> _WHAT THE EXERCISE ASKS_: Set down the first line below and each line after it, ending with the one that holds "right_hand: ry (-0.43". Pictures do not belong in the copy.

> _EXTRACTED DATA_:
# # # #

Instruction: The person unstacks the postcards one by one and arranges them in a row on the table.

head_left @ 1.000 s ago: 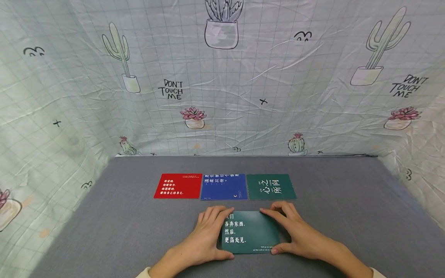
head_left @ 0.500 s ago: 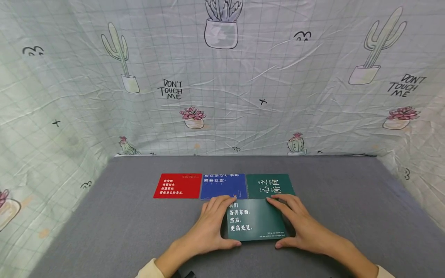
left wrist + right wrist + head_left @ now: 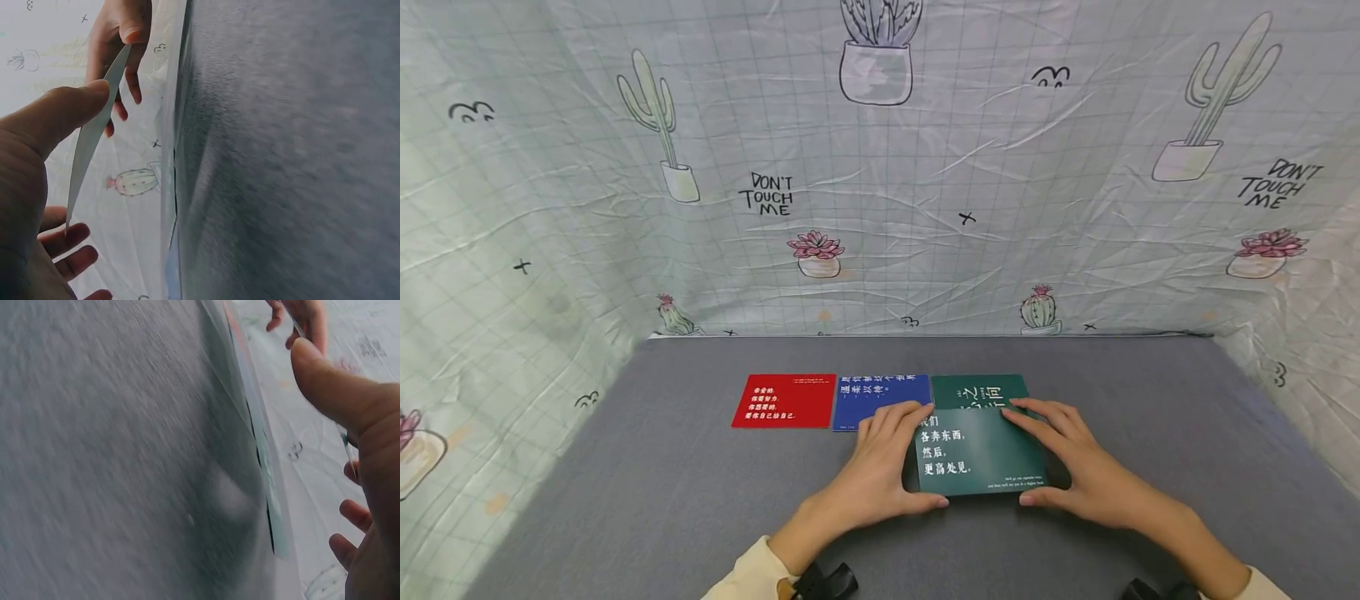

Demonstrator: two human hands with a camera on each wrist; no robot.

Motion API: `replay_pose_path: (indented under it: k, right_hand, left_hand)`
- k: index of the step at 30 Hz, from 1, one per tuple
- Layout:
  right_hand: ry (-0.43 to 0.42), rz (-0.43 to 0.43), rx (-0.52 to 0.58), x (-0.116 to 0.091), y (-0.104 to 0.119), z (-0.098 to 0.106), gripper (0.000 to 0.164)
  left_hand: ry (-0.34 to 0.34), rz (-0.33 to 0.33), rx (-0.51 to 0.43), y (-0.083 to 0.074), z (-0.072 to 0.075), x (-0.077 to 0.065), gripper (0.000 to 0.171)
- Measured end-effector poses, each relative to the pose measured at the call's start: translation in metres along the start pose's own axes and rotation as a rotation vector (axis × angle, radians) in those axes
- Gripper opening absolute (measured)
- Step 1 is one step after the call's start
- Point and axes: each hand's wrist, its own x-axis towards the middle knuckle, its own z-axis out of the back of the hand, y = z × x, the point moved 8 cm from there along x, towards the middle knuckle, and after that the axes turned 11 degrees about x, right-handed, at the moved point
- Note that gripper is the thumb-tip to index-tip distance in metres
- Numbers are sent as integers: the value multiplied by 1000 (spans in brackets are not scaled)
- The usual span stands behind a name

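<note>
Between both hands hangs a dark green card [image 3: 981, 454] with white Chinese lettering, raised above the grey table. My left hand [image 3: 883, 462] pinches its left side, thumb at the near edge and fingers at the far edge. The right hand [image 3: 1086, 467] grips the right side in the same way. Edge-on in the left wrist view, the card [image 3: 94, 134] looks slightly bowed. Beyond it lie a red card [image 3: 786, 402], a blue card [image 3: 880, 396] and another green card [image 3: 951, 390] in a row. The held card and fingers hide parts of the blue and far green ones.
The grey table [image 3: 662, 508] extends to both sides of the hands. A pale cloth [image 3: 910, 167] printed with cacti rises behind it and along its sides. Dark wrist devices [image 3: 827, 581] show below the sleeves at the bottom of the head view.
Both hands have carried the green card away from the body and to the right, up over the near part of the far green card. The row of cards has stayed put.
</note>
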Motion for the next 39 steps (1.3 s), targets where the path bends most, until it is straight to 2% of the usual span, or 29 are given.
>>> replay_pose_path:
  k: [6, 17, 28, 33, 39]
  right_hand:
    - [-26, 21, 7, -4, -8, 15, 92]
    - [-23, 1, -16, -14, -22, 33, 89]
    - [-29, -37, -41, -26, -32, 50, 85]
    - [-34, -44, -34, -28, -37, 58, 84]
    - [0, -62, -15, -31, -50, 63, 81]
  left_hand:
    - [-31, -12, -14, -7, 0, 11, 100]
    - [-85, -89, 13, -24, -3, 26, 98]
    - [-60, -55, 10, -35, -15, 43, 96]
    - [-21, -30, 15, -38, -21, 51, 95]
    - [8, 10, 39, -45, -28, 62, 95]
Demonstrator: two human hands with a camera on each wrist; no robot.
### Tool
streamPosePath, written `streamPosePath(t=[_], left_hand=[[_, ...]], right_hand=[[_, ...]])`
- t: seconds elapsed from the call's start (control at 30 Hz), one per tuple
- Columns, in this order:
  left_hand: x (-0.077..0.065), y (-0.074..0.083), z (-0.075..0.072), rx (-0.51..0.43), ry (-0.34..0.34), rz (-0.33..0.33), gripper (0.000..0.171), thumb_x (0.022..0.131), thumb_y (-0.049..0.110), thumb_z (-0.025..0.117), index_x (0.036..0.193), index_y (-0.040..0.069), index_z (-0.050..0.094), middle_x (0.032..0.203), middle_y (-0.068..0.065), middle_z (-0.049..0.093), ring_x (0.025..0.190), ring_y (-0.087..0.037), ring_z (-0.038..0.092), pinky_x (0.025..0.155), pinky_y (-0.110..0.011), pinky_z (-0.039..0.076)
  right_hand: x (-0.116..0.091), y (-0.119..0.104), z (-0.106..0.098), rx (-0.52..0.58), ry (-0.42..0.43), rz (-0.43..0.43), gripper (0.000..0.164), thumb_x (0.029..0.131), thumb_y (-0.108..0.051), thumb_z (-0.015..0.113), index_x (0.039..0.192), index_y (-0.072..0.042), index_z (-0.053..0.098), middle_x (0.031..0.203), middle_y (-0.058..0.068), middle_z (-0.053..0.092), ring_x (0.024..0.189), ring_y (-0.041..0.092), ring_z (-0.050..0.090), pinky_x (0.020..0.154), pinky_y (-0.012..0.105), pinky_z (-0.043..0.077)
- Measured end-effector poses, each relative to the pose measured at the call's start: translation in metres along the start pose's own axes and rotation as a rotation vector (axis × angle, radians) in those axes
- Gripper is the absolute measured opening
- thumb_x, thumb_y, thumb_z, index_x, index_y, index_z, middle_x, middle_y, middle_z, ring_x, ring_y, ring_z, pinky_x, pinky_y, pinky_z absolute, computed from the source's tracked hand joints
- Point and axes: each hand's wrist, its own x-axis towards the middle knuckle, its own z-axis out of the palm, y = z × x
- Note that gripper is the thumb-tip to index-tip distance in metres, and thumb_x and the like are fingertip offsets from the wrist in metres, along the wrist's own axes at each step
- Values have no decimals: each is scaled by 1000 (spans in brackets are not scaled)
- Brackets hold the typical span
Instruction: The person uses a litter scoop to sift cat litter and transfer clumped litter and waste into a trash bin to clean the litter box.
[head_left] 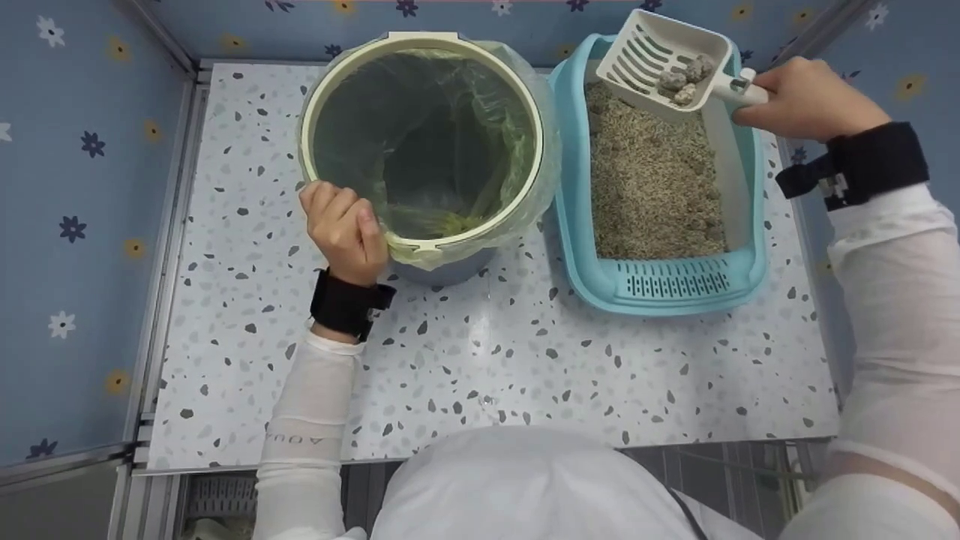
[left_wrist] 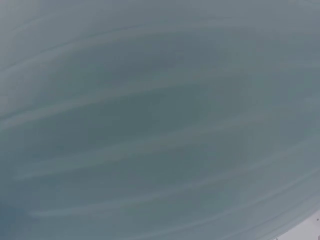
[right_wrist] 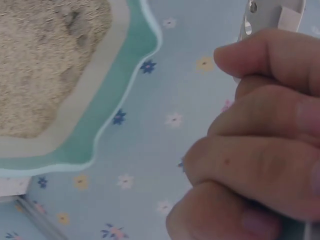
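- Nearest risk: liner (head_left: 510,142) could slide off the rim of the bin (head_left: 450,241); cause would be loose film outside the rim and a pull from one side only.
- Bin is on the table (head_left: 487,360), just beside the tray (head_left: 574,225); a hard one-sided tug could tip or drag it.
- Farther out: clumps (head_left: 673,81) sit loose in the scoop (head_left: 652,90), toward its handle end. A tilt or jolt might roll them back into the litter (head_left: 652,180), or onto the table.
- Pose, near: left hand (head_left: 345,229) grips the near-left rim, fingers curled over, forearm reaching forward.
- Left wrist view: ribbed grey-blue surface (left_wrist: 160,110), probably the bin's wall; too close to be sure.
- Pose, far: right hand (head_left: 806,101) curled round the scoop's handle, arm stretched along the tray's right side, scoop held above the tray's far end.
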Motion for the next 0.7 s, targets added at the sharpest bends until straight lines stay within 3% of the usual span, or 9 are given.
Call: streamPosePath(t=[0.27, 0.47, 0.7], left_hand=[[14, 14, 0, -5, 12, 11, 51, 89, 27, 33, 45, 2, 27, 46, -8, 21, 48, -26, 20, 61, -43, 25], [17, 20, 1, -30, 15, 0, 50, 89, 25, 32, 46, 1, 28, 46, -10, 22, 49, -28, 21, 62, -43, 27], [17, 18, 0, -26, 15, -1, 51, 89, 27, 32, 45, 1, 27, 46, -10, 21, 49, -28, 20, 62, -43, 26]], right_hand=[[19, -62, -25, -166, 3, -160, 24, 83, -25, 48, 72, -4, 53, 54, 3, 41, 42, 12, 33, 40, 27, 30], [30, -102, -33, -217, -32, -188, 24, 82, -22, 51, 87, -1, 61, 66, 7, 53, 48, 15, 39, 42, 28, 34], [36, -147, -31, -375, 115, -337, 17, 73, -14, 50, 59, -4, 52, 53, 7, 46, 56, 23, 36, 57, 37, 30]])
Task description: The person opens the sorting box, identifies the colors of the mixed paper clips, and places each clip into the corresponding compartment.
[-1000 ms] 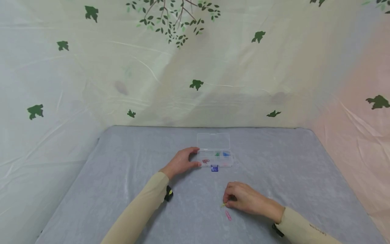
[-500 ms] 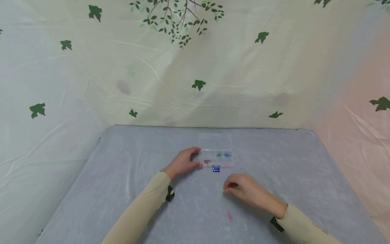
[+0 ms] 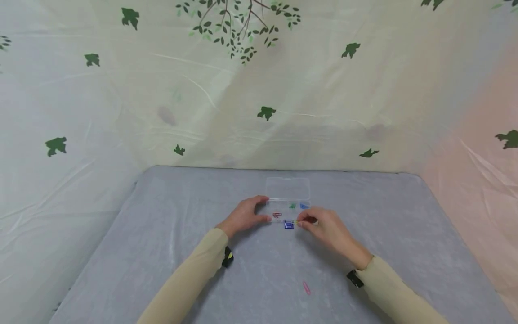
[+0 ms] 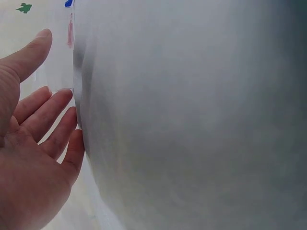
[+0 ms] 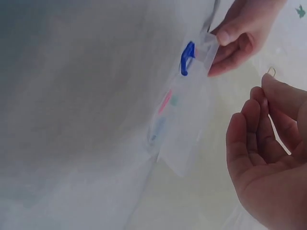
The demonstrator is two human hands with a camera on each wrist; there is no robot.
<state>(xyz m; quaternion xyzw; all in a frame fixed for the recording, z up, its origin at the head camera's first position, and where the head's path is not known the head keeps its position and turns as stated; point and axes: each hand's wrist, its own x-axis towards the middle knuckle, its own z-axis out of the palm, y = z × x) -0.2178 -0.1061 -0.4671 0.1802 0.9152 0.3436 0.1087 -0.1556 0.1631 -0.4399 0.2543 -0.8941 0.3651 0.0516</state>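
Note:
A clear plastic compartment box (image 3: pixel 281 207) lies on the cloth with its lid (image 3: pixel 288 188) folded back. My left hand (image 3: pixel 243 216) holds the box's left end between thumb and fingers. Between thumb and fingertip, my right hand (image 3: pixel 329 228) pinches a thin yellow paper clip (image 5: pixel 272 71) at the box's front right edge, just right of the blue latch (image 3: pixel 289 224). Red paper clips (image 3: pixel 277 215) sit in a front left compartment. Green clips (image 3: pixel 292 205) and blue clips (image 3: pixel 304 205) are in back compartments. The right hand partly covers the front right of the box.
One pink paper clip (image 3: pixel 306 288) lies on the grey cloth (image 3: pixel 259 279), nearer to the person. Pale fabric walls (image 3: pixel 210 103) with leaf shapes stand behind the table and at both sides.
The right hand has lifted the yellow paper clip from beside the pink one and carried it forward to the box. The left hand stays at the box's left end.

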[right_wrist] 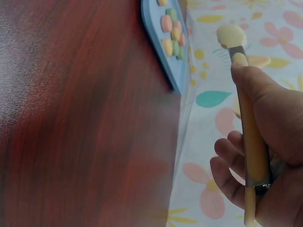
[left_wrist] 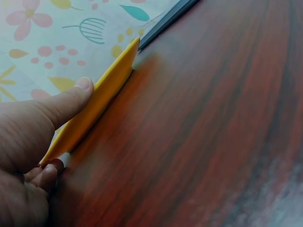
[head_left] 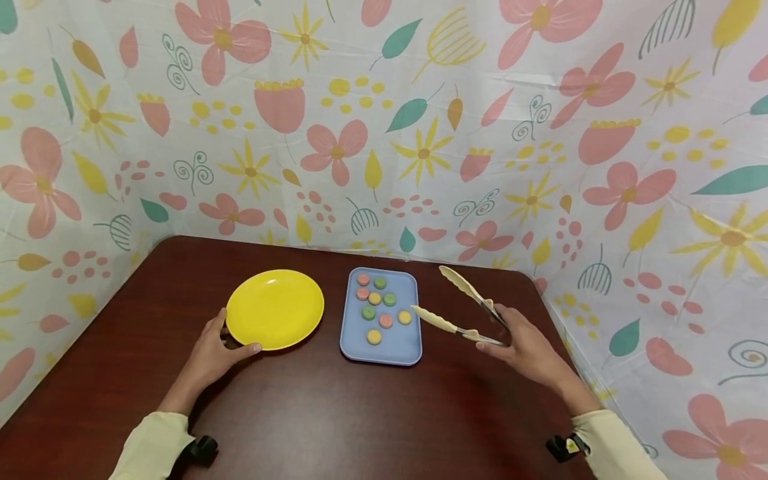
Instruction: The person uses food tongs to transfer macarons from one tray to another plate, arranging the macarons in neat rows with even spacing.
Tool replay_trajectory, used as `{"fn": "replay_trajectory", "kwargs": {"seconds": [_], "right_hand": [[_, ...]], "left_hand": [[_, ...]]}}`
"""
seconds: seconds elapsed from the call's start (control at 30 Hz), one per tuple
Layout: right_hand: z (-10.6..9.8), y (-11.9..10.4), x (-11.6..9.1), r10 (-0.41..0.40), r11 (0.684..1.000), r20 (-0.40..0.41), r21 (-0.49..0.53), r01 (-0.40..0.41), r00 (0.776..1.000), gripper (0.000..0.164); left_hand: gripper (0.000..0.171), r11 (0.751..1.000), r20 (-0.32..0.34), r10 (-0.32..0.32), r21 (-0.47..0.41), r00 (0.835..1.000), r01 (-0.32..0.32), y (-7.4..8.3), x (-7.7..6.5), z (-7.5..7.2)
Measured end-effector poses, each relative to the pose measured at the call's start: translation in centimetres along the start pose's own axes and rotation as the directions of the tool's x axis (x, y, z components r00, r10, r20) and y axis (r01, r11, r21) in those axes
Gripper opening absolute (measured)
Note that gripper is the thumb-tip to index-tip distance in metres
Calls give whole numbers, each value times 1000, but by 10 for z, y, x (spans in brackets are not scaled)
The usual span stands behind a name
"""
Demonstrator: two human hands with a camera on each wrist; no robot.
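At the left of the head view, my left hand holds the rim of a round yellow plate, thumb on the near edge. In the left wrist view the plate shows edge-on, with the thumb above its rim and fingers curled below. My right hand grips a pair of tongs with cream tips and metal arms, spread apart. One tip reaches over the right edge of a blue tray. Several small round macarons in pink, green and yellow lie scattered on the tray.
A dark reddish-brown wooden table bears the plate and the tray. Behind it and along both sides hangs a white sheet printed with flowers and leaves. A black wrist strap sits by the left sleeve.
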State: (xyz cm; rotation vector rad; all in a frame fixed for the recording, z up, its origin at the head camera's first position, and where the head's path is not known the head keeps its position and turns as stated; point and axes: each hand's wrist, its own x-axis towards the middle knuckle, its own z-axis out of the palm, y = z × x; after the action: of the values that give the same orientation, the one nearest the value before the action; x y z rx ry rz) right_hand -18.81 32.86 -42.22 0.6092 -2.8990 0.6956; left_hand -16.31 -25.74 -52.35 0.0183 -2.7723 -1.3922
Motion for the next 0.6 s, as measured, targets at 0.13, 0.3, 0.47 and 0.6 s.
{"fn": "replay_trajectory", "kwargs": {"seconds": [0.13, 0.3, 0.47, 0.6], "right_hand": [[-2, -6, 1, -17, 1000, 24, 15, 16, 1000, 80], [-3, -14, 5, -38, 999, 63, 23, 37, 997, 82], [0, -20, 10, -89, 996, 102, -9, 90, 991, 82], [6, -25, 13, -110, 993, 129, -25, 115, 985, 84]], "left_hand": [[125, 1000, 1, -4, 2, 1000, 4, -1, 1, 0], [125, 1000, -5, -5, 5, 1000, 5, -3, 2, 0], [124, 1000, -10, 4, 4, 1000, -4, -3, 2, 0], [124, 1000, -12, 9, 7, 1000, -9, -3, 2, 0]]}}
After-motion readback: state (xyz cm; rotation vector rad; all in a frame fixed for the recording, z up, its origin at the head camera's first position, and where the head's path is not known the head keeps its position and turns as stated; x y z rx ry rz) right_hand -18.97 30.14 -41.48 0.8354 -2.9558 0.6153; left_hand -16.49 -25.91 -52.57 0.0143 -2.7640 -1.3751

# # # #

> _RESULT FOR THIS EXERCISE_:
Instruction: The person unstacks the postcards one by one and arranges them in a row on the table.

head_left @ 1.000 s ago: 
head_left @ 0.500 s ago: 
left wrist + right wrist + head_left @ now: 

Demonstrator: two human hands with a camera on each wrist; no robot.

Motion API: `replay_pose_path: (indented under it: k, right_hand, left_hand)`
- k: index of the step at 30 Hz, from 1, one per tuple
- Layout:
  right_hand: ry (-0.43 to 0.42), rz (-0.43 to 0.43), rx (-0.52 to 0.58), x (-0.116 to 0.091), y (-0.104 to 0.119), z (-0.098 to 0.106), gripper (0.000 to 0.164)

The answer requires no additions.